Terme symbole de statut il désigne cet objet comme capable de présenter au sujet un élément symbolique d’une condition sociale particulière…
Elle peut être socio-économique, raciale, de classe, de propriété et d’environnement dans laquelle une personne se trouve ou vaudra presque comme un caractéristique d’une telle situation. Le fait est que les gens d’aujourd’hui se distinguent de moins en moins par leur apparence physique ou leur façon de parler, et pour que quelqu’un se distingue de ses pairs et montre son appartenance à une classe sociale supérieure, il devrait recourir à des moyens tels que la coupe de son costume, la qualité des matériaux ou encore l’utilisation ou l’exposition d’une voiture particulière. D’où le placement imparable de nouveaux modèles ou du moins de carrosseries différentes qui, plus que pour de sérieuses raisons techniques et fonctionnelles, correspondaient aux conditions du marché, de la concurrence, précisément en fonction avec son propre rôle de symbole social, estimant qu’en achetant une voiture de production étrangère, mais avec moins de puissance, l’acheteur obtiendra une plus grande différenciation sociale pour lemême prix, à ce qu’est un moment sociologique Nikola Božović, avec une série d’objets nommésTransformateurs, indique parfaitement. En résumant les expériences vécues à travers les “fantasmes sur roues” de Božović, nous arrivons à la conclusion que la force de son art réside dans un équilibre diversifié dans lequel un objet reconnaissable est radicalement transformé, son rôle social est interrompu et remplacé par un rôle esthétique.

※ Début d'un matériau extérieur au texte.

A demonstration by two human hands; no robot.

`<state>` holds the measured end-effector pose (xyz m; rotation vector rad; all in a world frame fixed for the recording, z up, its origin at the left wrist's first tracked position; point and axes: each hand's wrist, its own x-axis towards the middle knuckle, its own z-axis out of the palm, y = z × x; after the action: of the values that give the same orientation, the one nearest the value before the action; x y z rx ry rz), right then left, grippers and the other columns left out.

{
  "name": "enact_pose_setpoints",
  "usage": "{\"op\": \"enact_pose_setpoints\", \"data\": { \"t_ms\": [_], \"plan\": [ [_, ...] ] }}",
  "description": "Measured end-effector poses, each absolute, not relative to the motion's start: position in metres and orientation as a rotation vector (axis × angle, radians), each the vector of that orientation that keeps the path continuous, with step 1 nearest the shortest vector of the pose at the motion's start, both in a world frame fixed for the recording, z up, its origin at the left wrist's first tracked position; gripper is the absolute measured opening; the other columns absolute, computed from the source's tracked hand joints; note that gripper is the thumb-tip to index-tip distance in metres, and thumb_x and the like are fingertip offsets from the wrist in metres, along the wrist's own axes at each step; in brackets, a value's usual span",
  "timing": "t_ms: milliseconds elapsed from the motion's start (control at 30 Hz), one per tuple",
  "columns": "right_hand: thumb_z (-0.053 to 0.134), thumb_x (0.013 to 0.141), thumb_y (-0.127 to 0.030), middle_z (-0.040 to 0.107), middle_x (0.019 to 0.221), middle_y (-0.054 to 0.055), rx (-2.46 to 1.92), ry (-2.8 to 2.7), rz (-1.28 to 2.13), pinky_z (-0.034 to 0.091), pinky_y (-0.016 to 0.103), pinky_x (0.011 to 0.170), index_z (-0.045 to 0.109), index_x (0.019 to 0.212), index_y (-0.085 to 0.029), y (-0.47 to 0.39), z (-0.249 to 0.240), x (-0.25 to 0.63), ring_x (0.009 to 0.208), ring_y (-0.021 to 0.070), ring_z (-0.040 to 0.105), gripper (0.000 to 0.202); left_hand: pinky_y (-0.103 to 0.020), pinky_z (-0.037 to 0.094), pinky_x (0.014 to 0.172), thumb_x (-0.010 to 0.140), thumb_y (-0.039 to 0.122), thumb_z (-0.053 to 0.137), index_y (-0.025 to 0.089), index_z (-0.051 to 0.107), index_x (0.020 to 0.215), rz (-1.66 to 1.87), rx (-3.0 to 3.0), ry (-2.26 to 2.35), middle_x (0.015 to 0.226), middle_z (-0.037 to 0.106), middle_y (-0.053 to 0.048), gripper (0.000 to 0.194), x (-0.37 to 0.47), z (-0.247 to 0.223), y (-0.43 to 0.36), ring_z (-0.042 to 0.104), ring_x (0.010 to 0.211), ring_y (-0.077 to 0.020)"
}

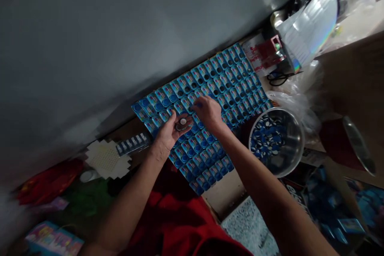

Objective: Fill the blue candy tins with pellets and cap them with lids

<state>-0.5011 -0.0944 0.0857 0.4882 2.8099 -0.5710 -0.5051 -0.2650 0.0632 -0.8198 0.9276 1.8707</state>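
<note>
My left hand [171, 130] is palm up over the blue cards, its fingers half curled around several small round discs [183, 121]; one shows a whitish face. Just to its right, my right hand [209, 113] is closed in a pinch low over the cards. Whatever sits between its fingertips is too small to make out. Rows of small blue printed cards [192, 153] lie beneath both hands. Those at the left and front show a blue round spot, while many at the back and right show a dark one.
A metal bowl [295, 144] of blue and white discs stands right of the cards. Black-handled scissors [279, 79] and clear plastic bags [303, 88] lie behind it. Left are a pale jagged-edged sheet [106, 164] and a blue strip pack [132, 144]. A grey wall [105, 28] rises behind.
</note>
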Motion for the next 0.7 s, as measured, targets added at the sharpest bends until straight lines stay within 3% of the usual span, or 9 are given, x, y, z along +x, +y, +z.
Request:
{"op": "enact_pose_setpoints", "data": {
  "t_ms": [167,300,400,500,700],
  "plan": [
    [0.068,0.092,-0.028,0.066,0.097,0.002,0.151,2.702,-1.117,0.046,0.022,0.077,0.079,0.099,-0.027,-0.127,0.086,-0.457,0.085,0.0133,0.063,0.013,-0.032,0.062,0.078,0.103,0.045,0.044,0.011,0.074,0.093,1.813,-0.788,0.934,0.091,0.075,-0.011,0.046,-0.504,0.061,-0.263,0.070,0.077,-0.0170],
    [0.077,0.082,-0.030,0.067,0.084,0.000,0.334,2.571,-1.298,0.046,0.023,0.068,0.079,0.089,-0.023,-0.122,0.071,-0.451,0.072,0.0121,0.062,0.010,-0.034,0.062,0.075,0.101,0.043,0.049,0.010,0.075,0.106,1.753,-0.671,0.956,0.109,0.074,-0.014,0.042,-0.505,0.064,-0.269,0.071,0.086,-0.0207],
    [0.079,0.075,-0.031,0.069,0.073,-0.002,0.556,2.340,-1.443,0.045,0.022,0.061,0.077,0.086,-0.019,-0.116,0.065,-0.454,0.067,0.0137,0.064,0.016,-0.037,0.063,0.080,0.101,0.045,0.049,0.011,0.074,0.109,1.724,-0.597,0.873,0.110,0.074,-0.015,0.043,-0.501,0.062,-0.275,0.072,0.091,-0.0224],
    [0.078,0.070,-0.027,0.071,0.072,-0.002,0.692,2.312,-1.322,0.045,0.023,0.060,0.077,0.087,-0.019,-0.118,0.068,-0.461,0.067,0.0148,0.065,0.018,-0.037,0.063,0.082,0.100,0.039,0.053,0.012,0.074,0.106,1.742,-0.659,0.862,0.101,0.075,-0.013,0.035,-0.494,0.054,-0.275,0.071,0.084,-0.0192],
    [0.066,0.076,-0.024,0.072,0.085,0.003,0.737,2.598,-1.036,0.049,0.027,0.075,0.078,0.084,-0.022,-0.131,0.077,-0.481,0.085,0.0186,0.065,0.014,-0.030,0.059,0.089,0.096,0.019,0.060,0.014,0.074,0.095,1.925,-0.790,0.949,0.097,0.076,-0.007,0.015,-0.490,0.047,-0.259,0.071,0.086,-0.0141]
  ]
}}
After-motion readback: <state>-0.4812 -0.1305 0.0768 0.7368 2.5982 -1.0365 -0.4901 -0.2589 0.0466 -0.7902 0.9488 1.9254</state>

Les objets qu’il utilise dans son travail symbolisent des performances et des situations, voire des rituels créés dans la relation entre l’homme et la société, déjà pleins de sens et d’identification. Ces rituels incluent la consommation, les tendances de la mode et la collection d’art, et il va presque sans dire qu’ils peuvent remplacer, et le font souvent, les relations humaines. Ceci est en accord avec les caractéristiques anthropomorphiques et aussi avec son histoire, comment il veut souligner la personnalité de l’objet avec ces transformations. Une voiture a des yeux (phares), une bouche (radiateur), des organes internes (carburateur), des cylindres (pistons), un système nerveux central et périphérique (installation électrique), du sang (carburant), un squelette (carrosserie ou châssis autoportant). Ainsi, chaque configuration choisie crée un discours sur l’identité sociologique et psychologique de l’objet. Il y a un regain d’intérêt pour localiser le désir de l’individu, c’est-à-dire sa jouissance personnelle des objets et des biens, qui incluent ce que nous appelons les œuvres d’art. Pour l’artiste, il est plus logique d’être complice des produits du désir que nous appelons traditionnellement des objets beaux et séduisants, que de se situer quelque part en dehors d’eux.